## Task
Images should not appear in the copy, yet every line of the listing below must be printed exactly.

## Data below
<<<<
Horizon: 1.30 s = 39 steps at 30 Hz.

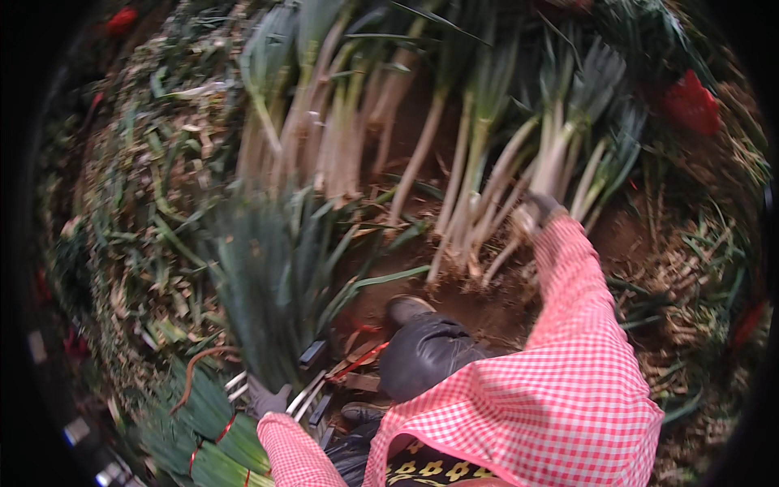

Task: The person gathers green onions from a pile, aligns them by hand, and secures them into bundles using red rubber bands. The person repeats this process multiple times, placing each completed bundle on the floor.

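Note:
My right hand (538, 210), in a dark glove, is closed around the pale lower stalks of some large green onions (551, 161) at the right end of the row. Roots and soil lie just below it. My left hand (268, 399), also gloved, is low on the left, with its thumb spread from the fingers. It is at the near end of a blurred pile of green onion leaves (261, 298); whether the fingers grip them is hidden. Close to this hand are pale thin bars or stems (307, 395) and dark metal pieces (312, 353).
More green onions (341, 134) lie across the soil ahead, roots towards me. Bundles bound with red ties (225, 429) are at lower left, beside a curved brown strip (198, 365). Leaf litter (176, 158) covers the left ground. A red object (694, 103) is at upper right. My knee (420, 359) is between my arms.

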### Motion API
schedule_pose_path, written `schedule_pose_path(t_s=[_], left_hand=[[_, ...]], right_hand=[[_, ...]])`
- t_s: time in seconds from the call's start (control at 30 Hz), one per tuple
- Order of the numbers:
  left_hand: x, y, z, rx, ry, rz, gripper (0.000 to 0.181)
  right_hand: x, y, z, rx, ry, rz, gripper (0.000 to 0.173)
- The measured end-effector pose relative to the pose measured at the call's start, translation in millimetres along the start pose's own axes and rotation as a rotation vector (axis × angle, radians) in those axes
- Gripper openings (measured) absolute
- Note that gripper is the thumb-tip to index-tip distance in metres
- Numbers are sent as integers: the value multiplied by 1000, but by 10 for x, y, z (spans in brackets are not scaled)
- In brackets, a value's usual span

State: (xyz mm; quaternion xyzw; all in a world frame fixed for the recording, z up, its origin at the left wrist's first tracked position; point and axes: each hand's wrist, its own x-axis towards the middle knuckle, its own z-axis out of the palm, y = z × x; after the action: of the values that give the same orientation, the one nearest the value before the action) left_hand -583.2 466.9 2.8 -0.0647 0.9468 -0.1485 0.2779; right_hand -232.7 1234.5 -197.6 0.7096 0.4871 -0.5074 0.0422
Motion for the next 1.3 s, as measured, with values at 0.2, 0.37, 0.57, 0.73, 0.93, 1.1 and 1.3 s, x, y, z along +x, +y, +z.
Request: schedule_pose_path(t_s=[0.2,0.37,0.57,0.73,0.93,1.1,1.3], left_hand=[[-1044,530,-938,-411,356,245,100],[-2850,1977,-1129,-937,290,1257,75],[-4039,2061,-1331,-391,116,1370,42],[-4283,677,-1811,-646,454,1307,37],[-4387,-448,-1493,-858,478,970,54],[-3852,-635,-681,-771,557,676,57],[-3430,-662,-276,-1018,353,605,49]], right_hand=[[-1453,711,-177,475,-348,332,39],[-3207,365,57,852,-1016,237,54],[-5140,185,76,744,-1247,-399,39],[-5880,276,345,683,-1734,53,44],[-6361,783,1078,499,-2106,100,44],[-6156,1025,1555,343,-1957,-252,40],[-5977,1210,1631,98,-1801,102,38]])
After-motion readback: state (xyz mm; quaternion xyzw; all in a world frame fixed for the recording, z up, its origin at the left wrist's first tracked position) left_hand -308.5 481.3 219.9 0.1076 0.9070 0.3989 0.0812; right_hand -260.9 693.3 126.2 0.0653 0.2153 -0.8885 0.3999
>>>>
## Task output
Horizon: 1.30 s = 39 steps at 30 Hz.


Task: The person gathers green onions from a pile, aligns them by hand, and secures them into bundles using red rubber bands. The person repeats this process multiple times, placing each completed bundle on the floor.

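Note:
My right hand (538, 210), in a dark glove, is closed around the pale lower stalks of some large green onions (551, 161) at the right end of the row. Roots and soil lie just below it. My left hand (268, 399), also gloved, is low on the left, with its thumb spread from the fingers. It is at the near end of a blurred pile of green onion leaves (261, 298); whether the fingers grip them is hidden. Close to this hand are pale thin bars or stems (307, 395) and dark metal pieces (312, 353).
More green onions (341, 134) lie across the soil ahead, roots towards me. Bundles bound with red ties (225, 429) are at lower left, beside a curved brown strip (198, 365). Leaf litter (176, 158) covers the left ground. A red object (694, 103) is at upper right. My knee (420, 359) is between my arms.
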
### Motion API
schedule_pose_path, written `schedule_pose_path(t_s=[_], left_hand=[[_, ...]], right_hand=[[_, ...]])`
- t_s: time in seconds from the call's start (control at 30 Hz), one per tuple
- Order of the numbers:
  left_hand: x, y, z, rx, ry, rz, gripper (0.000 to 0.181)
  right_hand: x, y, z, rx, ry, rz, gripper (0.000 to 0.173)
- The measured end-effector pose relative to the pose measured at the call's start, translation in millimetres along the start pose's own axes and rotation as a rotation vector (axis × angle, radians) in those axes
- Gripper openings (measured) absolute
- Note that gripper is the thumb-tip to index-tip distance in metres
- Numbers are sent as integers: the value multiplied by 1000, but by 10 for x, y, z (spans in brackets are not scaled)
- In brackets, a value's usual span

State: (xyz mm; quaternion xyzw; all in a world frame fixed for the recording, z up, its origin at the left wrist's first tracked position; point and axes: each hand's wrist, its own x-axis towards the middle knuckle, its own z-axis out of the palm, y = z × x; after the action: of the values that give the same orientation, the one nearest the value before the action) left_hand -583.2 466.9 2.8 -0.0647 0.9468 -0.1485 0.2779; right_hand -232.7 1234.5 -197.6 0.7096 0.4871 -0.5074 0.0422
Motion for the next 1.3 s, as measured, with values at 0.2, 0.37, 0.57, 0.73, 0.93, 1.1 and 1.3 s, x, y, z along +x, +y, +z.
Request: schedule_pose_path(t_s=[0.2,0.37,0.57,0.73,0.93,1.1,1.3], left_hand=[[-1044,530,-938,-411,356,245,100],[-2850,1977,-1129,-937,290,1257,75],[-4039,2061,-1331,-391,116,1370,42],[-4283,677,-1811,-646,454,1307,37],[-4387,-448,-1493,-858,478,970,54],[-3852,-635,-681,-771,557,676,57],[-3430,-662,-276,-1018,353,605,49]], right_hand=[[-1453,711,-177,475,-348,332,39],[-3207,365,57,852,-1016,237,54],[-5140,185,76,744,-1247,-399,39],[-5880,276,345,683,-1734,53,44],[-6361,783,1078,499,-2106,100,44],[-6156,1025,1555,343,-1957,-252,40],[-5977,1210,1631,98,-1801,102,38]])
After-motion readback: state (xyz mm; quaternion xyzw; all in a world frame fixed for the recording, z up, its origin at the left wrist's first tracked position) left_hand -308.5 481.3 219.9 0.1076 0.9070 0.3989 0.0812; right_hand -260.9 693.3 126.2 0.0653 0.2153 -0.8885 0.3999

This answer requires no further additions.